Good luck with your sales.
Mozartfan;
Jadis Amps use negative feed back that adjusts relative to output, is user selectable and in all cases cause phase anomalies.
Again, to each his own, Tubes will live on guys. But there are technical realities here that have never changed sense the onset of using tubes as a full range amplification device in a full range audio play back system. Why do you think McIntosh is all SS now? :)
Bass is far and away the hardest thing to get right. Massive phase shifts, room anomalies, speaker cabinet deficiencies ect. Sense Tube amps without feedback inherently reduce and minimize these sonic effects with the attenuated bass response, a lot of midrange detail can now be heard as it is no longer covered up by mal-aligned or manufactured bass information (such is the case with a feedback tube amp to varying degrees), thus "tube magic"
@earlflynn;

McIntosh did indeed discontinue tube amp production for a very long block of time from 1970 all the way to 2004 (barring a couple of commemorative models).
Tube amp production was revitalized when McIntosh saw how some of their 1960s amps were selling on Ebay for about 20 times what they cost originally (feel free to call them and ask). It was a marketing play...plain and simple.
To further that, check out the MC910 dual mono. Tube top and SS bottom. What does that tell you? :)

Again, to each his own but facts are facts.
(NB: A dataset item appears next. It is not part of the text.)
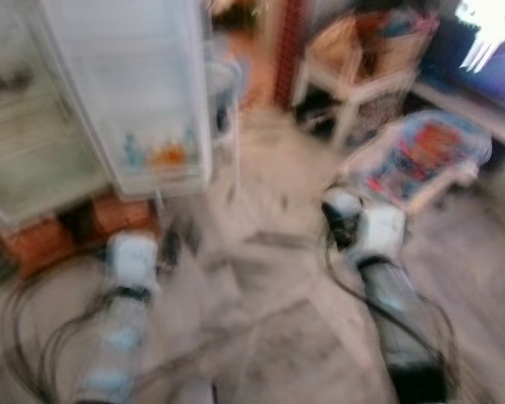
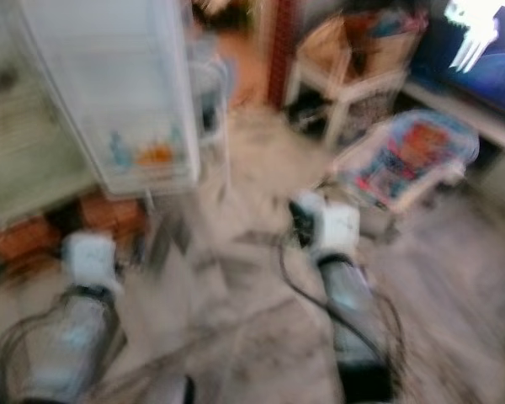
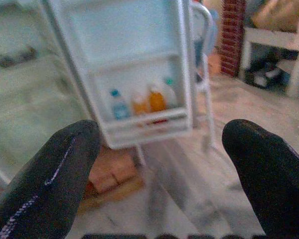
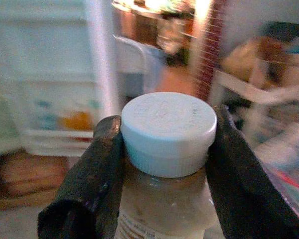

And also once again, people hear things differently so these are subjective conversations we have, so nobody is truly right or wrong, but I myself tend to lean on logics side and things I can measure and prove to myself with my own ears (like double blind testing, real time switchers and things like that).
I personally have never believed that a person can listen to a piece of audio gear, then shut it off, swap it with another one, power it back up, and then make accurate analogize on what they hear, unless there are major and technically measurable "sonic" differences between the two. You have to be able to switch back and forth in real time and then do multiple switching sessions at different times of day, during different moods, wether your hungry or full, all these things have a profound effect on the way humans hear.

But more on that later :)
@earlflynn.The purpose of the post is spelled out in the thread title. Its clear your eyes are as subjective as your ears.
Let me have my opinion. I think I've gone to enough lengths to at least show how ive arrived at the decisions I've made with my audio gear therefore lending usable insight to my fellow forum readers.
Your just attempting to stifle that insight because you think it might threaten your sales. I HIGHLY doubt that will be the case so rock-on brother!
McIntosh is more than just an idle example of what makes HiFi manufactures do what they do, and nobody ever said they were a bench mark (as there is no such thing IMO) but they are indeed the standard, because so much HiFi gear sounds exactly the same and can be proven to that fact. It is the subjectiveness and resultant opinion of us humans as HiFi consumers that keep this hobby/industry going and ANY HiFi manufacturer knows this or they won't be in biz very long (hence McIntosh bringing tubes amps back). The technology and resultant sonic improvements of this stuff has moved hardly millimeters in the last 30 years. The vast majority of would be product innovation being mere gimmicks. These guys HAVE to do this or they are dead and so is a wonderful hobby/industry.
Back to the Muzishare. Its sounds exactly like an amp you can buy from an ANY manufacturer for 6 times the price easy. Its a smoking value, built from a solid group of off the shelf parts (mostly American made) in a chassis that'll last years and years.... Just don't drop the damn thing (as a shipper did to another owners amp) ! Does it re-write the book on tube amp sound...absolutely not because no tube amp currently does IMO. Its the price that is THE main attraction here.